Murillo v. Bambrick

Decision Date17 June 1982
Docket NumberNo. 81-1786,81-1786
Citation681 F.2d 898
PartiesDonna M. MURILLO v. W. Lewis BAMBRICK, Clerk of the Superior Court of New Jersey, Appellant.
CourtU.S. Court of Appeals — Third Circuit

James R. Zazzali, Atty. Gen. of N. J., Bertram P. Goltz, Jr., Deputy Atty. Gen. (argued), Erminie L. Conley, Asst. Atty. Gen., Trenton, N. J., for appellant.

Arthur Uscher (argued), Joseph Russo, Hackensack, N. J., for appellee.

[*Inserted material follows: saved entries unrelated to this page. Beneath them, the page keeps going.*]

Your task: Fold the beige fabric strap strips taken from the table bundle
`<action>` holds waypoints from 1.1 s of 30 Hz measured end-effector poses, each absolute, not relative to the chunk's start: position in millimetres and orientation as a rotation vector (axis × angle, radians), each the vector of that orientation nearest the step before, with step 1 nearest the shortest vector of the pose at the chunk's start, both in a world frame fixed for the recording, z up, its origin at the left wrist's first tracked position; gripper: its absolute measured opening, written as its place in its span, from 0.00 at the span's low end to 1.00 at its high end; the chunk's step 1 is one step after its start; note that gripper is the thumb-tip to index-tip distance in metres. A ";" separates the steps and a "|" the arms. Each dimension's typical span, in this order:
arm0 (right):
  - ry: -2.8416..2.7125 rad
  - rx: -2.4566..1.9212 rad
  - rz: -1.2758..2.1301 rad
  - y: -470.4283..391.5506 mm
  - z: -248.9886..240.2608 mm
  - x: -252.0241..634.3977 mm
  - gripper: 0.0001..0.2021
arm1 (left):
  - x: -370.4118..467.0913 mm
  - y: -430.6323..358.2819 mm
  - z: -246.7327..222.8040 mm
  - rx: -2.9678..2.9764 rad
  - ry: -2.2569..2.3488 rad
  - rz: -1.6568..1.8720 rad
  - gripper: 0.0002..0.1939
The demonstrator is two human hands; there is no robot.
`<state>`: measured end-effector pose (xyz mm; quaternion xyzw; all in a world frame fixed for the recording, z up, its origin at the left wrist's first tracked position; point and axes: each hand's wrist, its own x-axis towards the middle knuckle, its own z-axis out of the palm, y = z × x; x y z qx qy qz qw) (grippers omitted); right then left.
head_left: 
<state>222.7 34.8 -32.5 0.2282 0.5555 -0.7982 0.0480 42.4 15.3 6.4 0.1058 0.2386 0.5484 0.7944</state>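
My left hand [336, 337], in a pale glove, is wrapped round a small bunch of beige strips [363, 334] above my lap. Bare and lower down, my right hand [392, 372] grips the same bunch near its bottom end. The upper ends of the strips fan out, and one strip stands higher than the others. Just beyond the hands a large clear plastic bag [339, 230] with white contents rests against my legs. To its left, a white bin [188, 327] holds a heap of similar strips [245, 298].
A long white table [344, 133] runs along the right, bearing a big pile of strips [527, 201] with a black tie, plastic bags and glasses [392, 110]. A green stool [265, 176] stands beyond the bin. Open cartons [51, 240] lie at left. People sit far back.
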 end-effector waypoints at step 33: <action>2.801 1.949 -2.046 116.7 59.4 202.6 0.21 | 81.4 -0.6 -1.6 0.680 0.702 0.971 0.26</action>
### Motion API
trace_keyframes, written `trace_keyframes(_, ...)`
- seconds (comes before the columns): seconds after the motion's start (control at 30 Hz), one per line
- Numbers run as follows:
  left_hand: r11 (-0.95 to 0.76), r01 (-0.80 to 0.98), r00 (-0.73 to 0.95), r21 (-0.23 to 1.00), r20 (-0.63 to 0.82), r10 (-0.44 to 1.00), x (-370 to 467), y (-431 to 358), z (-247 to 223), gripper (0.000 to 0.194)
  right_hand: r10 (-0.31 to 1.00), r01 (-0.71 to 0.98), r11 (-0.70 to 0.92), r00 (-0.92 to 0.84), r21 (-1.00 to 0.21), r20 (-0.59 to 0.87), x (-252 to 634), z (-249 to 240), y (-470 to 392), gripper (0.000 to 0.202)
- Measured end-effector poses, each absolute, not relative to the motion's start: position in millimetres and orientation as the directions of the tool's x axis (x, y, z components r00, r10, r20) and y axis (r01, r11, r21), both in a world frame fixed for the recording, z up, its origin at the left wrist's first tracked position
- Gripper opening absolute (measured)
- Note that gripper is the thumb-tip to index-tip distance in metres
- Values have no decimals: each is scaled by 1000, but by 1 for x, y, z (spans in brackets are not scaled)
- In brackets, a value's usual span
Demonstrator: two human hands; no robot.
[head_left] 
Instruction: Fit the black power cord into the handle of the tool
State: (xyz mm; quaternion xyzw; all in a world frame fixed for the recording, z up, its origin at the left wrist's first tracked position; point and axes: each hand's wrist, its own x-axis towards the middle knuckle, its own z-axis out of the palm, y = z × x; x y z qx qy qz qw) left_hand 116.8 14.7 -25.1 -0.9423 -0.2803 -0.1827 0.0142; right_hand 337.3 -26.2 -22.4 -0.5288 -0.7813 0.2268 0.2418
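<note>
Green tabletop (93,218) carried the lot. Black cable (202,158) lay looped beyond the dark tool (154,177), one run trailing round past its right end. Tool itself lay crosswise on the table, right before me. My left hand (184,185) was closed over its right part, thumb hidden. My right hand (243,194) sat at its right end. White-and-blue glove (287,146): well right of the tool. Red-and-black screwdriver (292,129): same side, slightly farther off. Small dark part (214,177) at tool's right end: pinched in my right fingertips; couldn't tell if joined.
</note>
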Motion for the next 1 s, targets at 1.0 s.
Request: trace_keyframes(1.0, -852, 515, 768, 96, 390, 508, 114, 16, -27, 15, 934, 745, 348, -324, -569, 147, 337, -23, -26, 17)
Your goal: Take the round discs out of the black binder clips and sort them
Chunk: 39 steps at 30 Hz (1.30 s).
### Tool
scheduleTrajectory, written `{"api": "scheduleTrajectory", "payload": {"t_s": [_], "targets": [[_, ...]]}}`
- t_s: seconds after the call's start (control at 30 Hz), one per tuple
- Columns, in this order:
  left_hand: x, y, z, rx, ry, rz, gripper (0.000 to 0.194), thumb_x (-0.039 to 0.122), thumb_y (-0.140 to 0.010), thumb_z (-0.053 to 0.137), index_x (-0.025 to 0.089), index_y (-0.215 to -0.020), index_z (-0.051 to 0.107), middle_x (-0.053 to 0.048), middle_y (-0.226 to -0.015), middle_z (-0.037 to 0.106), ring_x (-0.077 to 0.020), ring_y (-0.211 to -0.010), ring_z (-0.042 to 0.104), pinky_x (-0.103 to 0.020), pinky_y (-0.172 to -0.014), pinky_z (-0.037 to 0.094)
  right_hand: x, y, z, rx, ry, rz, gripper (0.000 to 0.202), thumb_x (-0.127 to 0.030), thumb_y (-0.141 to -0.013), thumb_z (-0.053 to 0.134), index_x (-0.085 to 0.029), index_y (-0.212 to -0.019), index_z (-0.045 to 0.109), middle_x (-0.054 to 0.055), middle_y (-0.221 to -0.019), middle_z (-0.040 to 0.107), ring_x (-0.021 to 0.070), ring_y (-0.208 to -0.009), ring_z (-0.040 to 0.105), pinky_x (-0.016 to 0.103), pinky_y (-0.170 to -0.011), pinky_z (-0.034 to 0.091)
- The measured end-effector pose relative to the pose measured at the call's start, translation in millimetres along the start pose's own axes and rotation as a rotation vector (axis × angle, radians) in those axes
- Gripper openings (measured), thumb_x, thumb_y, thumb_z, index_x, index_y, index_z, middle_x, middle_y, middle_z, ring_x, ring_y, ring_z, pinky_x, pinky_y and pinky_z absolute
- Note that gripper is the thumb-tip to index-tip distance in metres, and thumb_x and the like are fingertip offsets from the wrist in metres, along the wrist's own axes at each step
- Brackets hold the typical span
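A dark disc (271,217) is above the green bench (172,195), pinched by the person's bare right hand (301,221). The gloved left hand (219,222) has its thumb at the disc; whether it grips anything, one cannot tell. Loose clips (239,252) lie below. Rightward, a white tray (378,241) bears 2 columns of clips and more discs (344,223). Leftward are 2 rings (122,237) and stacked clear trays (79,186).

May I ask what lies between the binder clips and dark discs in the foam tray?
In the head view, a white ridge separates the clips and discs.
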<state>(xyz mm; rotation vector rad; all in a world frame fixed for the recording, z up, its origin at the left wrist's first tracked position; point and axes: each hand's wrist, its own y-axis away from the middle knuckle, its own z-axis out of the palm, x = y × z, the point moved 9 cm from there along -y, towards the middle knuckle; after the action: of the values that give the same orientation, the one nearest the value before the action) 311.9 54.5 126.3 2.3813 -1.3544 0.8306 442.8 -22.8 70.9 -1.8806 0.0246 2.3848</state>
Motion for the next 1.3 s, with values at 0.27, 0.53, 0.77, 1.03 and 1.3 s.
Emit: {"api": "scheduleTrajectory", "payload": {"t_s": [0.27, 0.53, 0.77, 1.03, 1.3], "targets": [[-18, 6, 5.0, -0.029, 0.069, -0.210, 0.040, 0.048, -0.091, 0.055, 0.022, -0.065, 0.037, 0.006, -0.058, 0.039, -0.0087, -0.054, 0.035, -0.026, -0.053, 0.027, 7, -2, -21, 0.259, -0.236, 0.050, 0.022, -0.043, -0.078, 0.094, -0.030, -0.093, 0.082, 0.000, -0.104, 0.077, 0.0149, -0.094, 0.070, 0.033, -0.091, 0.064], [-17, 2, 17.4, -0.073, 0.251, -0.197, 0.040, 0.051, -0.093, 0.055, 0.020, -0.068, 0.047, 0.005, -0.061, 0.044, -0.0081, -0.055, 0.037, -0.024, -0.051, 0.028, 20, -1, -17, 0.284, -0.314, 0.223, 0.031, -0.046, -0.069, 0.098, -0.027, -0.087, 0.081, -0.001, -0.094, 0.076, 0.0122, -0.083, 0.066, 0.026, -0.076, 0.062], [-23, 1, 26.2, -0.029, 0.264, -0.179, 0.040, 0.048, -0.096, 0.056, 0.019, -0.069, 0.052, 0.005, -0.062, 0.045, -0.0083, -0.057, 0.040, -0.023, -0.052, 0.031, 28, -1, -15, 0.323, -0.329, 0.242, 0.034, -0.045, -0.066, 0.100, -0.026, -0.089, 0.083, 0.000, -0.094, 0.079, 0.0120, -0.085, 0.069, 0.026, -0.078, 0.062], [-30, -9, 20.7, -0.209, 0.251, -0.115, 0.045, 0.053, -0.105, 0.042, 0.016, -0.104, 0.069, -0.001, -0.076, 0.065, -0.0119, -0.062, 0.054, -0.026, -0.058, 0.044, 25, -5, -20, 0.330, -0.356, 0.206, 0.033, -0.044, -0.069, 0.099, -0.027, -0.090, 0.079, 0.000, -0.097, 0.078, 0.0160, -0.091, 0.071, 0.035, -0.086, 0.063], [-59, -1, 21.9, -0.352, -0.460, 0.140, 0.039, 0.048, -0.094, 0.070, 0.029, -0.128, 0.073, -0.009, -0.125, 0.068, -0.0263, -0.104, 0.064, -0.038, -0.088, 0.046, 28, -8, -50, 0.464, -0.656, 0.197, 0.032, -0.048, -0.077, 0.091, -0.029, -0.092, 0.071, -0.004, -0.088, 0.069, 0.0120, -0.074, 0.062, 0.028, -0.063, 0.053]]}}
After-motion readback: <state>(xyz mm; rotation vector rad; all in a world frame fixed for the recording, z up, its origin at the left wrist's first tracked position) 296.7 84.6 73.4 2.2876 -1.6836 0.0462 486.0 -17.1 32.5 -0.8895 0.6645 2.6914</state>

Before ADAMS, ROSENN and SLOVITER, Circuit Judges.

OPINION OF THE COURT

ADAMS, Circuit Judge.

In this appeal, we are asked to review an order of the district court holding unconstitutional a New Jersey statute and court rule, both now repealed, that assessed higher filing fees in matrimonial actions than in other civil cases. Unlike the district court, we conclude that the Constitution of the United States was not violated by the State's imposition of a "trial fee" upon individuals seeking divorces, but not upon other civil litigants. Whatever the wisdom of New Jersey's legislation, in our view the classification at issue here neither contravened a fundamental interest, so as to trigger heightened scrutiny, nor constituted an act devoid of rationality, so as to fall short of the minimal requirements for orderly government. Accordingly, we reverse.

I

On June 18, 1979, plaintiff Donna Murillo, a resident of New Jersey, filed for a divorce in New Jersey Superior Court and paid the sixty-dollar filing fee required of all complainants in that court. Because hers was a matrimonial action, N.J.S.A. 2A:34-16 and N.J. Court Rule 4:79-2 applied. 1 According to these provisions, divorce actions commenced by litigants such as Murillo, even if uncontested, were not listed for trial until an additional fifty-dollar fee, applicable only to matrimonial actions, had been paid. If such an action were contested, an additional ten-dollar payment, designed to cover the cost of stenographic services, was necessary. Murillo, on behalf of herself and all others similarly situated, filed this suit in the district court, seeking a declaration that the special matrimonial litigation fee imposed by New Jersey violated the equal protection clause of the fourteenth amendment.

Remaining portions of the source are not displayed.